The pointer temp is now pointing to the node object.
temp->info = value;
This assigns the value to the data field, info. Need the declaration of struct node in order to confirm this guess.
if (last == NULL)
{
Assuming that last is a pointer and points to the last node, this check is looking for an empty list. Common implementation is to have pointer values set to null to mark the end of the list.
last = temp;
temp->next = last;
}
The above code inserts the new node as the last node. The last pointer allows fast access to the end of the list. This allows for reverse iteration without having to traverse all the links to find the last node.

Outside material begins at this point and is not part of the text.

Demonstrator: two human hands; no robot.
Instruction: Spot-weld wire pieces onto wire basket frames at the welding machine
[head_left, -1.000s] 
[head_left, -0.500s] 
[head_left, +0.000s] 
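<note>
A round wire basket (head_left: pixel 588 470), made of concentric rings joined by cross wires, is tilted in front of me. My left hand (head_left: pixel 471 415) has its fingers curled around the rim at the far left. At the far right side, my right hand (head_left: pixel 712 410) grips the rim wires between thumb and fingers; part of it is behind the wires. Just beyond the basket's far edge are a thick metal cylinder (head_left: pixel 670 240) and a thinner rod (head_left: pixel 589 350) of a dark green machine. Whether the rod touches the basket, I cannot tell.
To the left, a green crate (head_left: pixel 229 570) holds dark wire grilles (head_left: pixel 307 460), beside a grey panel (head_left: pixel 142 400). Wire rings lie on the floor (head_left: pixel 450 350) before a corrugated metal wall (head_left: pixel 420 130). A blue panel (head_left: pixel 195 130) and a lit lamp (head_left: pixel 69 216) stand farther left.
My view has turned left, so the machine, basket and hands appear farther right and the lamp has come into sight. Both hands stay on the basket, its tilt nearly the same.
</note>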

Some implementations set the next field to null to indicate the end of the list, others like this one, make it point to the last node.
else
{
temp->next = last->next;
At this point, the list is not empty.
The new node is made to point to the same node that the last node points to.
This is best understood by drawing the node boxes and arrows pointing to the nodes.
last->next = temp;
Updating the last node to point to itself. See the above section.
last = temp;
Updating the pointer to the last (end of list) node to point to the new node.
}
}
I suggest you draw the linked list and walk through this algorithm a couple of times to see how it works. Also review the singly linked list data type.
The circular reference of the last node may be confusing to you. This may not be the standard implementation that most books describe, but it is valid.